WHAT IS NEEDED:
Where does the string "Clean" occur in the entries below? Copy every line where it does.

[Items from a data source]
============
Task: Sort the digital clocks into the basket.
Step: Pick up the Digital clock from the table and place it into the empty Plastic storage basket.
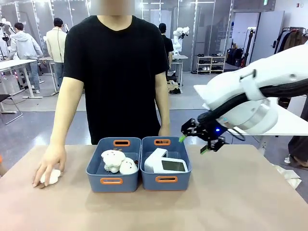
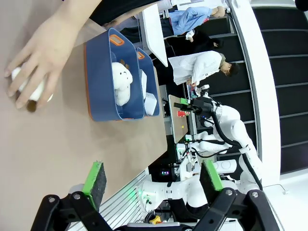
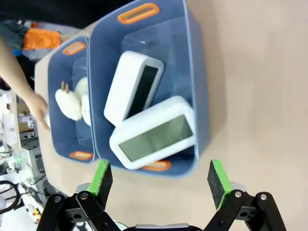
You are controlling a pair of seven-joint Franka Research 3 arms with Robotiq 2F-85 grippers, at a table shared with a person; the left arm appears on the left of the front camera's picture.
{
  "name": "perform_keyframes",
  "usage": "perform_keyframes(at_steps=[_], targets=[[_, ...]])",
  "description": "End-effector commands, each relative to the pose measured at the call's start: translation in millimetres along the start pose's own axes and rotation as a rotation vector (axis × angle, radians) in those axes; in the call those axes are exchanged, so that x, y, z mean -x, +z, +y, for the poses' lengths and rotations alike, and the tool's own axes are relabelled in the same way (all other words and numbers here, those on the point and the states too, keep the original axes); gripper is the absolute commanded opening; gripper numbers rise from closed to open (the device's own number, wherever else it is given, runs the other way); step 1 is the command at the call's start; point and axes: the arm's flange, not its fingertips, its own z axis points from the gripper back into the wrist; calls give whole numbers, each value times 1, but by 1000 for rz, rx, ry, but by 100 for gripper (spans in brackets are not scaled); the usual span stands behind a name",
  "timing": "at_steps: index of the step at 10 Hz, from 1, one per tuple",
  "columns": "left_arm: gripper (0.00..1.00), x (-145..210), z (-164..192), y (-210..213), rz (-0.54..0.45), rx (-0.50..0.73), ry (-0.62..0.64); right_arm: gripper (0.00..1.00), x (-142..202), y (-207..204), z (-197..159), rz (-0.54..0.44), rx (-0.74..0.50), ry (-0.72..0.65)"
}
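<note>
Now both digital clocks lie inside the right-hand basket of two blue-grey bins set side by side at the middle of the surface. One clock rests flat at the near side, its dark screen facing up; the other leans tilted against it toward the far left corner, and the two appear to touch, though the contact line is hard to make out. The left-hand bin holds white soft toys.

The right gripper hangs in the air just right of the basket's far corner, jaws spread wide with nothing between the green pads. In the left wrist view, the left gripper also stands with jaws wide apart and empty, above bare surface well away from the bins.

At the far left of the surface, the person's hand rests palm down on another white soft toy.
</note>
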Motion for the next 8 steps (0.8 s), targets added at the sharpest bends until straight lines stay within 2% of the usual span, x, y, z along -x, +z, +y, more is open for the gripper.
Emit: perform_keyframes(at_steps=[1,2,8], targets=[[100,2,-2,2,13,7,-8,100,2,51,-39,60,-33,134],[100,2,-2,2,13,7,-8,100,0,0,0,0,0,0],[100,2,-2,2,13,7,-8,100,0,0,0,0,0,0]])
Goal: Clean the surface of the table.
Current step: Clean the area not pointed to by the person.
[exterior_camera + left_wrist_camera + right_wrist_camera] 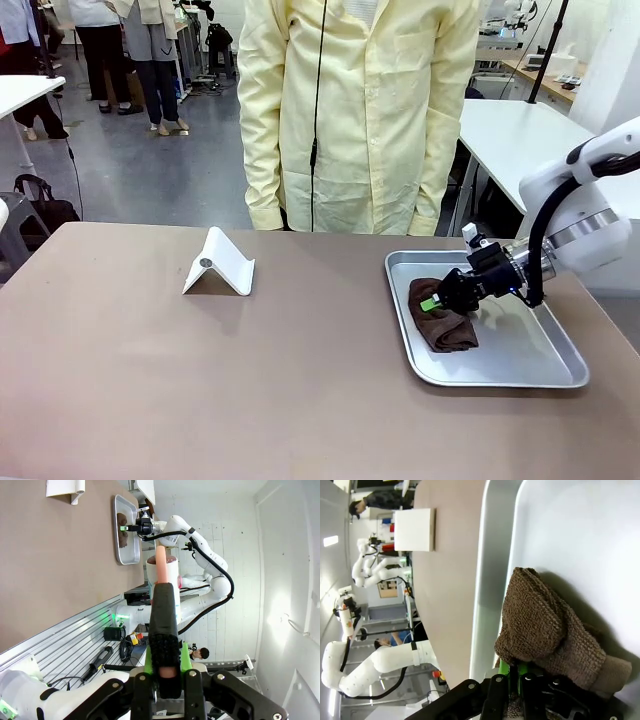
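**Table: cloth being pinched in the tray by the right gripper**

The table (250,400), a broad taupe-brown top, is being viewed from the robot's side. A person (360,110) in a pale yellow coat is standing at its far edge. 1 steel tray (545,372) is lying on the table's right part. 1 white folded stand (220,265) is sitting left of the middle, well apart from the tray. A brown cloth (445,322) is lying bunched in the tray's left half.

The right gripper (437,302) is being held low over the tray, reaching in from the right. Its jaws are being pressed together on a fold of the cloth. In the right wrist view its green pads (504,669) are being seen closed on the cloth's near edge, while the rest of the cloth is spreading away over the tray floor.

The left gripper (165,655) is being held off to the side of the table, whose top is showing along the left of the left wrist view. Its jaws are clamping 1 black tool (164,605) with a salmon-coloured tip, which is pointing away from the wrist.
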Tool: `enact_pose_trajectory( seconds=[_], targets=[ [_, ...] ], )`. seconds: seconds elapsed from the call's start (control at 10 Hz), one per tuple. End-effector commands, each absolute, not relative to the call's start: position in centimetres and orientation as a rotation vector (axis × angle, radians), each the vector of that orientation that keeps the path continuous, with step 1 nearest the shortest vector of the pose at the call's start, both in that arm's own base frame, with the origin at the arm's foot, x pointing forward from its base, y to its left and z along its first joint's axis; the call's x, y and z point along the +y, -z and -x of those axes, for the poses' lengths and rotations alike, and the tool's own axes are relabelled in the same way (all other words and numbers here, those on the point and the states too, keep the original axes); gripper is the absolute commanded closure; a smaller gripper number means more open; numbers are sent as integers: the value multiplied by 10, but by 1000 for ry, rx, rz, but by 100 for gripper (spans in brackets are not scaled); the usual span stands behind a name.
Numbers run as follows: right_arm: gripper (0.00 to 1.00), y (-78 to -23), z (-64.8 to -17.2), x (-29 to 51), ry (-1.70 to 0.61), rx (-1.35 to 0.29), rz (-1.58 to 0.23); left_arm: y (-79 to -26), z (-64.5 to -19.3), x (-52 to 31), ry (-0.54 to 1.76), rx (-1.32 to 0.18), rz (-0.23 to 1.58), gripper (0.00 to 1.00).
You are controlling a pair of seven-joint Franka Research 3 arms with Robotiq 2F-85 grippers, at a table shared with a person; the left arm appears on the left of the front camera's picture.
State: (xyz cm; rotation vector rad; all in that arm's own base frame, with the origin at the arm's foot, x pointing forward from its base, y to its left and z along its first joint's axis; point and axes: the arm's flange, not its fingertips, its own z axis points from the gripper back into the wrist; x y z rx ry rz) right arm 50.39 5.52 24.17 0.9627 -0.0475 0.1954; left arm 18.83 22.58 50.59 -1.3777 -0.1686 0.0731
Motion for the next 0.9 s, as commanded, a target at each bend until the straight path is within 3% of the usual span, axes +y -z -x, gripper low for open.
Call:
enact_pose_trajectory(
  seconds=[0.0,0.5,0.8],
  targets=[
    [93,-232,-499,38,-214,-121,-875,-510,-186,225,-82,-161,1385,78],
    [93,-262,-493,-18,-123,-241,-876,-510,-186,225,-82,-161,1385,78],
    [93,-284,-487,-51,-72,-315,-977,-510,-186,225,-82,-161,1385,78]
  ],
)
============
SOLUTION TO THE PROBLEM:
Goal: Clean the surface of the table.
Current step: Clean the area not pointed to by the person.

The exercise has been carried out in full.